Still, she said, “We’re a correctional facility first; we’re not a treatment facility.”

Inmates with serious mental illness can be admitted to the Secure Psychiatric Unit at the state prison in Concord, Church said, but doing so is yet another challenge.

“The problem is actually being able, when we go through that process, to get them there,” he said. “To get them bed space, for the state to work with us and be able to take this person.”

Salas recalls one case that took 18 days after getting paperwork signed before the inmate was placed in an appropriate facility.

Together, Church and Salas have identified ways to provide programming to help prisoners deal with the symptoms of mental illness and drug addiction.

At any given time there are about 15 such programs running in the jail, according to Salas. They range from a 28-day in-house addiction treatment program, to anger management for inmates with a history of assault, to “Hi-Set,” a program in which inmates can work toward their GED while incarcerated.

The objective in providing such services is to “get them set up for what we call a ‘soft-handoff,’ or re-entry program, to put them back in the community but working with community partners, so that when we put them back in the community they have services already set up,” Church said.
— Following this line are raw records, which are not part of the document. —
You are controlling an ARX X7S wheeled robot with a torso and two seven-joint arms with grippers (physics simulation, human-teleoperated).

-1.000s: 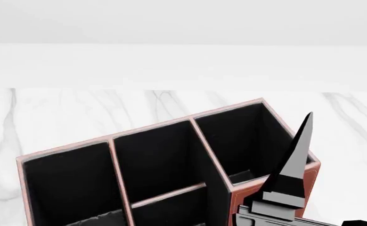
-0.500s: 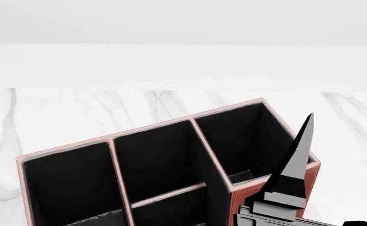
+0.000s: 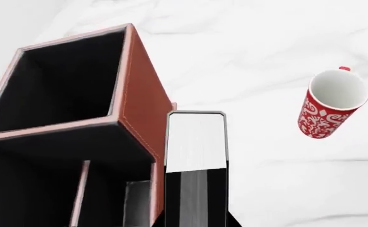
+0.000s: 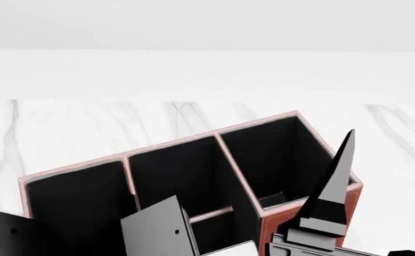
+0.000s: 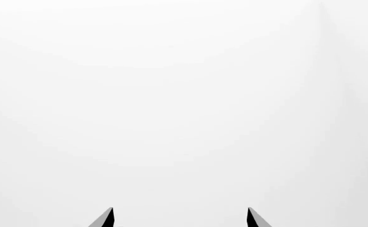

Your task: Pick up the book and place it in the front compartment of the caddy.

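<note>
My left tool (image 3: pixel 196 215) is clamped on the thin black book with white page edges (image 3: pixel 196 142), holding it upright just beside the outer wall of the reddish-brown leather-look caddy with black lining (image 3: pixel 140 99), above the white marble counter (image 3: pixel 247 38). A red-and-white patterned mug (image 3: pixel 332 104) stands well apart. My right tool (image 5: pixel 178 218) has its tips spread apart, facing blank white.
</note>
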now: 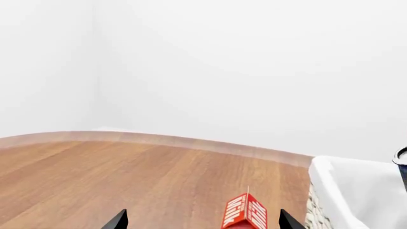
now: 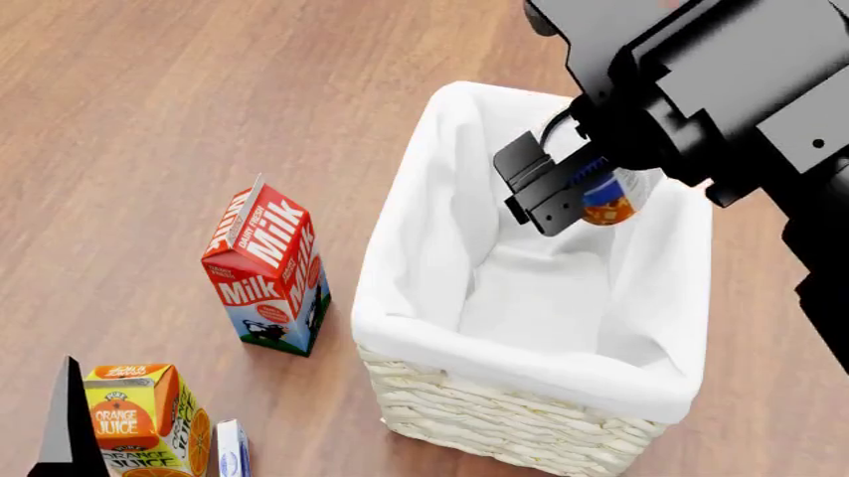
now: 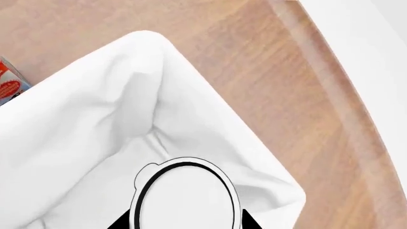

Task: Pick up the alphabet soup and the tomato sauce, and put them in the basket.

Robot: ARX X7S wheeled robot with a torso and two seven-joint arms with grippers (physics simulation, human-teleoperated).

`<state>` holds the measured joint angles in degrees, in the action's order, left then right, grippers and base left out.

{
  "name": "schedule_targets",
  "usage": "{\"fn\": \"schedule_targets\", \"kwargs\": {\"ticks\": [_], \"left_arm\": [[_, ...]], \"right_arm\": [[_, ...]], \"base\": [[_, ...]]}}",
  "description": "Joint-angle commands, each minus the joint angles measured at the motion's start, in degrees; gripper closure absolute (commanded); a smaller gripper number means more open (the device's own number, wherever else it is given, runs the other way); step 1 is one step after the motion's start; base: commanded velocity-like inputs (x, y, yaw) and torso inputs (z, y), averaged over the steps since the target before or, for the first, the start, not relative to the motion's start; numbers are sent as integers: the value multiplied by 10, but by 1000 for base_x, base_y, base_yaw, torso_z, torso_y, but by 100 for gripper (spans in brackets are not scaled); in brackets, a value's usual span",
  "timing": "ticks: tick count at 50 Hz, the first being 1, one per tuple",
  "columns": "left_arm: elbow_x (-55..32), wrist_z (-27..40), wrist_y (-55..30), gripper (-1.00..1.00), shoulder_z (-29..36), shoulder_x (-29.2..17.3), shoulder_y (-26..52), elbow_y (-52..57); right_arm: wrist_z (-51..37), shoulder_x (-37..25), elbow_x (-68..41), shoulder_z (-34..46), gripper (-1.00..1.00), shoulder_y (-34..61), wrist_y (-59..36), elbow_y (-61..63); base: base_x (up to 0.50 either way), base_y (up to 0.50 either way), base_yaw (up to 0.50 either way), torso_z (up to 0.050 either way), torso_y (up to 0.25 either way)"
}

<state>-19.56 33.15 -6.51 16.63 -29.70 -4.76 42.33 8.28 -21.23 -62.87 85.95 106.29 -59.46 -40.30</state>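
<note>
The alphabet soup [image 2: 606,204] is a small can with a blue label and an orange picture. It hangs tilted over the far end of the basket [image 2: 504,427], a cream wicker box with white lining. My right gripper [image 2: 582,197] is shut on it. From the right wrist, the alphabet soup [image 3: 184,200] shows its pale top between the right gripper [image 3: 184,223] tips, with the basket lining [image 3: 146,62] below. My left gripper [image 1: 203,222] is open and holds nothing, low beside the basket [image 1: 356,191]. The tomato sauce is out of view.
A red milk carton [image 2: 265,268] stands upright on the wooden floor left of the basket, and its top [image 1: 245,212] lies ahead of the left gripper. An orange juice carton [image 2: 139,417] and a small blue-and-white pack [image 2: 233,447] stand at the lower left. A white wall rises beyond the floor.
</note>
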Motion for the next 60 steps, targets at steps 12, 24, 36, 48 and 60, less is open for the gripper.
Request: {"fn": "schedule_targets", "kwargs": {"ticks": [12, 24, 36, 48, 60], "left_arm": [[-4, -20, 19, -100, -16, 12, 1, -17], [-9, -19, 21, -100, -19, 10, 0, -17], [-10, -18, 23, -100, -20, 8, -2, -15], [-47, 5, -44, -100, -31, -6, 30, 31], [-48, 8, -46, -100, -30, -8, 31, 34]], "right_arm": [[30, 40, 47, -6, 100, -29, 31, -47], [33, 55, 50, -9, 100, -42, 46, -66], [34, 63, 49, -12, 100, -56, 53, -67], [42, 74, 58, -7, 100, -70, 67, -85], [45, 83, 61, -6, 100, -84, 78, -102]], "base": [[0, 0, 0, 1, 1], [0, 0, 0, 0, 0], [0, 0, 0, 0, 1], [0, 0, 0, 1, 1], [0, 0, 0, 0, 0]]}}
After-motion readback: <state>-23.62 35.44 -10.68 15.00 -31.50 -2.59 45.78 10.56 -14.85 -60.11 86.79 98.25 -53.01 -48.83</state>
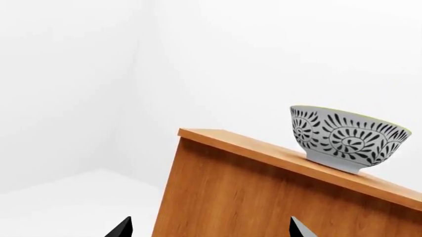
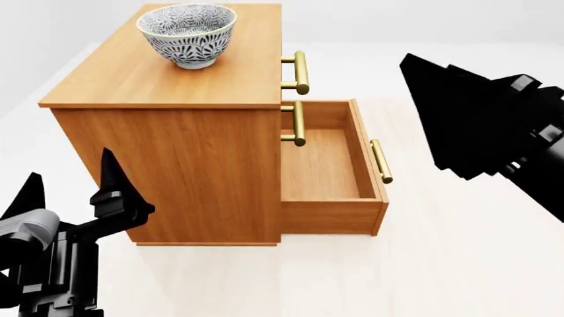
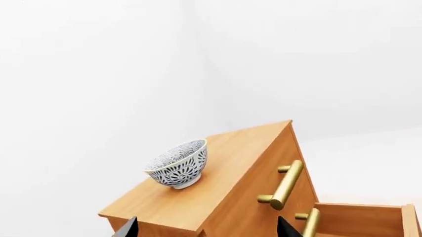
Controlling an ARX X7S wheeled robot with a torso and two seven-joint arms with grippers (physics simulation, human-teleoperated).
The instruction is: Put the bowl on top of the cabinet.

The Department of Corrections now makes it a priority to “start working on community resources at the beginning of a sentence,” Salas said.

Inmates can be set up with appointments outside the facility, a suspended Medicaid number that is activated upon their release, and other community resources.

“That’s something that we’ve implemented that’s amazing here,” Salas said. “But they have to want it.”

Church said he hopes that they will be able to invest in a community corrections component to the re-entry programs. Residences outside the jail would provide a next step for inmates transitioning into treatment.

“Putting them in a community-type treatment center is the next logical step,” Church said.

Church views transitional housing as the number one thing his department needs to help inmates move from incarceration into stable housing

“I have cells. I put people in cells. I have no choice,” Church said. “And it is the wrong way to treat our mentally ill. Period. End of story.”